What you need to do. When the line containing "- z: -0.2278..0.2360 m" appears in the entries below, begin printing there and stop after the line containing "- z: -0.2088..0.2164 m"; print each of those lines exactly and no other line.

___ Data to use

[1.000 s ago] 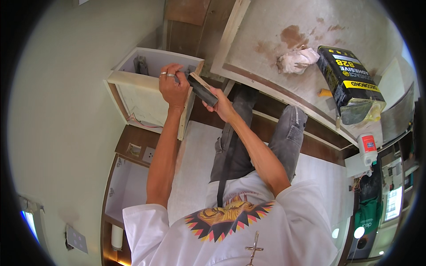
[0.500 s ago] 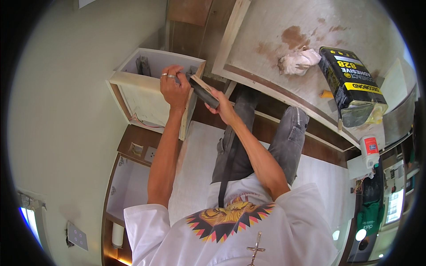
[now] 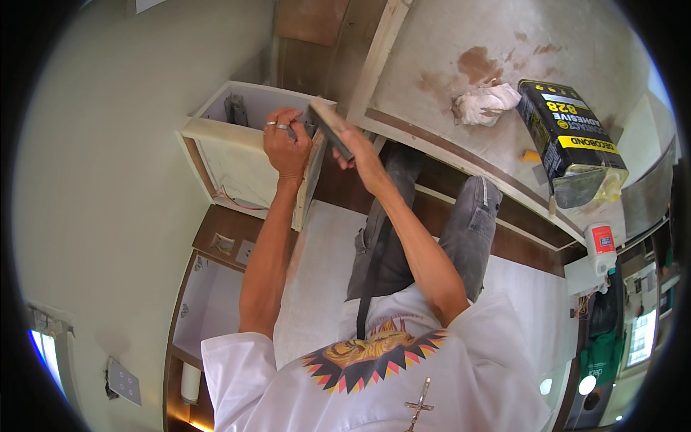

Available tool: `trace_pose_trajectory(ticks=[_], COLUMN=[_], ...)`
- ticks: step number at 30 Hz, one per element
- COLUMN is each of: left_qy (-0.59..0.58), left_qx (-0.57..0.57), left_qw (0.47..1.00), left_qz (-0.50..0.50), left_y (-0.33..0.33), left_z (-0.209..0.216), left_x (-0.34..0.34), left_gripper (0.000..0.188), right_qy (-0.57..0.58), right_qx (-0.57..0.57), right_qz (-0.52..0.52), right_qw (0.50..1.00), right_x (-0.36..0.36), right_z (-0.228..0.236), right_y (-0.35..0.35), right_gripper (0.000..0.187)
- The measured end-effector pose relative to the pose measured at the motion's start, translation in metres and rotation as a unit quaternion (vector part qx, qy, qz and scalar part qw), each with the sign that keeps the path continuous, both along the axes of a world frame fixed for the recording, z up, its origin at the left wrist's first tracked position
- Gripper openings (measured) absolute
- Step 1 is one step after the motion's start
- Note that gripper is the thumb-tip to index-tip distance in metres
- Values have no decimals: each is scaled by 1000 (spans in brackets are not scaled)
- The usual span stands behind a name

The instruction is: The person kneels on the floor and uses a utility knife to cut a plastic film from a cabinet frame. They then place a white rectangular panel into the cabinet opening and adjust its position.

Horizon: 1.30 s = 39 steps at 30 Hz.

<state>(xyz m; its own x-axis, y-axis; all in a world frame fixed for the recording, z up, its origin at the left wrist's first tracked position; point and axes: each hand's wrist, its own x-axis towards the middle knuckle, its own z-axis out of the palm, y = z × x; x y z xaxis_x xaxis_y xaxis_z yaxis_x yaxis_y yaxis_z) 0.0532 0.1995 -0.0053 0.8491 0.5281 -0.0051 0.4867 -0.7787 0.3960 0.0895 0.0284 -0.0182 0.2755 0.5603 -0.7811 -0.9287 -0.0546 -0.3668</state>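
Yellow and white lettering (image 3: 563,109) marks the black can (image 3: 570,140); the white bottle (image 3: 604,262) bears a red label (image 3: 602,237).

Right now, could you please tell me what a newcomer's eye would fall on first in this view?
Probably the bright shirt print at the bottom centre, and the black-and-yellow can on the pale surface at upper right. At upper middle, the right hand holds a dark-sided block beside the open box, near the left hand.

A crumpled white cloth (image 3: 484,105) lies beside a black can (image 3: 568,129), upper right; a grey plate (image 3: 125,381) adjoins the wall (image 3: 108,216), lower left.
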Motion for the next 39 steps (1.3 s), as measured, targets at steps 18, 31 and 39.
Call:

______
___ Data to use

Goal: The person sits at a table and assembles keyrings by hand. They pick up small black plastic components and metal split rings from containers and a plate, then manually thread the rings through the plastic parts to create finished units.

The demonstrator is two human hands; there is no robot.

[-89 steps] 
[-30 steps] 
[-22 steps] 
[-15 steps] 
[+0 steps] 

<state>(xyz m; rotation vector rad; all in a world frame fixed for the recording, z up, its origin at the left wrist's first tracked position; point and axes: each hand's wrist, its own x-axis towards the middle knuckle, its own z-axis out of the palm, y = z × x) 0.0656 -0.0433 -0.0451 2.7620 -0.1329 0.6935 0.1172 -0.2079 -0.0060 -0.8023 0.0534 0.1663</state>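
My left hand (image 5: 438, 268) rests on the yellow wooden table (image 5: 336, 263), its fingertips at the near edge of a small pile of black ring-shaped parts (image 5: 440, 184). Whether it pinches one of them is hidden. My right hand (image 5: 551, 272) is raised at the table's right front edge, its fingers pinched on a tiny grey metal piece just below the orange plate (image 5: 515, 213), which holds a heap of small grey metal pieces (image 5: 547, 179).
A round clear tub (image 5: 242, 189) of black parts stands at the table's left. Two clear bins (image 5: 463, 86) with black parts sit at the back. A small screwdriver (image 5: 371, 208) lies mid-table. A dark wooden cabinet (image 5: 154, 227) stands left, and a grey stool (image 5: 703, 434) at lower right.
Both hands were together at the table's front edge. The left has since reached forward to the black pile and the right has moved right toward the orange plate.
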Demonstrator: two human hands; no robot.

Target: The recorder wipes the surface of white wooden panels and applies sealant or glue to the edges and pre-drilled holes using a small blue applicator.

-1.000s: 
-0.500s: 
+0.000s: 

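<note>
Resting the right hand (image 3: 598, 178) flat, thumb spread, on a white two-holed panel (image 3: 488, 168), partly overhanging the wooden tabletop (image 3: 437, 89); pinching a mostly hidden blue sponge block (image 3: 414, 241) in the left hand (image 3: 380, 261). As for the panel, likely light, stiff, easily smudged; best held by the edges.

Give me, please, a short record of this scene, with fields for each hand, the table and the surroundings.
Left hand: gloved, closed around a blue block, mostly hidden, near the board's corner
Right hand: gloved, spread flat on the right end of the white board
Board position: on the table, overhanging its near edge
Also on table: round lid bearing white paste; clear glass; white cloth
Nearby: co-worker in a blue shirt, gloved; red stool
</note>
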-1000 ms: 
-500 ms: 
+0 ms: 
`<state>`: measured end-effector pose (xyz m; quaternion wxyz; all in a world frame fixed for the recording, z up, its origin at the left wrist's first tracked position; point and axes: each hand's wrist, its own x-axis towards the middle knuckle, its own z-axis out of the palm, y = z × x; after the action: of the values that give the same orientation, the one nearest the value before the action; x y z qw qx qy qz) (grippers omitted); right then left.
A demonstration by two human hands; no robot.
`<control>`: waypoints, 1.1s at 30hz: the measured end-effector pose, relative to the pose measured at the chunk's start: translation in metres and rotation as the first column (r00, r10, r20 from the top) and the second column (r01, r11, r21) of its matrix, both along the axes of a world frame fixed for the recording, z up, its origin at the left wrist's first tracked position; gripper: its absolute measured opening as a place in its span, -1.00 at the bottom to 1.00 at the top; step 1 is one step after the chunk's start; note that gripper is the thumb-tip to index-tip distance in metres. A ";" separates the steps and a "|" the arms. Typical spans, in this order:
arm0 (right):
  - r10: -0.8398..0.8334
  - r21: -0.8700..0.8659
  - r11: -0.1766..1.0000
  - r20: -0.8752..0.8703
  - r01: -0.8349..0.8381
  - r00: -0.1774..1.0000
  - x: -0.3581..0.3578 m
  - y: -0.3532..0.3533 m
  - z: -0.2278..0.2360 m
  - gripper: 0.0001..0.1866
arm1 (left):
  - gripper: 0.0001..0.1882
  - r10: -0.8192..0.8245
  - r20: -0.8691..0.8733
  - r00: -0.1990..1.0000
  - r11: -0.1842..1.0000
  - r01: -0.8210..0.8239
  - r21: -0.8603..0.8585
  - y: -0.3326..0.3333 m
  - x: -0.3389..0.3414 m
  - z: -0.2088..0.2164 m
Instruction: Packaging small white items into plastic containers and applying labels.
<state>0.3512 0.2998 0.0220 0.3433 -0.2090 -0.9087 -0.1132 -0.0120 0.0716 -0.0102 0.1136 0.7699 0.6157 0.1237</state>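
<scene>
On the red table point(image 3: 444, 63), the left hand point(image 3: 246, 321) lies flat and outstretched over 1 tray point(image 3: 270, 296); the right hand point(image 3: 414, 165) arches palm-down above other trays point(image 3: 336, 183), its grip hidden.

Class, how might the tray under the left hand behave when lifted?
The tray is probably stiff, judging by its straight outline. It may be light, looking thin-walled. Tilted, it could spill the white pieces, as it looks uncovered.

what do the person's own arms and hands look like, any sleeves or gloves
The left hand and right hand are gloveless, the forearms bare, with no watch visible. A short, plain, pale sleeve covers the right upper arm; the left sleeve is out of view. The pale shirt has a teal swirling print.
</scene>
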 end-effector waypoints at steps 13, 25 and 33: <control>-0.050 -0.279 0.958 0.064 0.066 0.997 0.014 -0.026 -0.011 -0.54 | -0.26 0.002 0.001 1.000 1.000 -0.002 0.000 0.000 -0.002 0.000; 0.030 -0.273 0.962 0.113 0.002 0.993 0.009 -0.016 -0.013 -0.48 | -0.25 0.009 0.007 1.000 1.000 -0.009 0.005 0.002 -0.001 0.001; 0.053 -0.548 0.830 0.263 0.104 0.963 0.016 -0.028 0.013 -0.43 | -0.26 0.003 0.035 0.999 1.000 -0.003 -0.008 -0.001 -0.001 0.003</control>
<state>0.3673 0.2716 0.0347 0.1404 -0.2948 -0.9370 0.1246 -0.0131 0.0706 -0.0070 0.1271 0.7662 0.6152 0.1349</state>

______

Completed exercise.
  - z: -0.2278..0.2360 m
  - gripper: 0.0001..0.1866
arm1 (left):
  - gripper: 0.0001..0.1882
  - r10: -0.8192..0.8245
  - r20: -0.8691..0.8733
  - r00: -0.1990..1.0000
  - r11: -0.1842..1.0000
  - r01: -0.8210..0.8239
  - r21: -0.8603..0.8585
  - y: -0.3326..0.3333 m
  - x: -0.3389..0.3414 m
  - z: -0.2088..0.2164 m

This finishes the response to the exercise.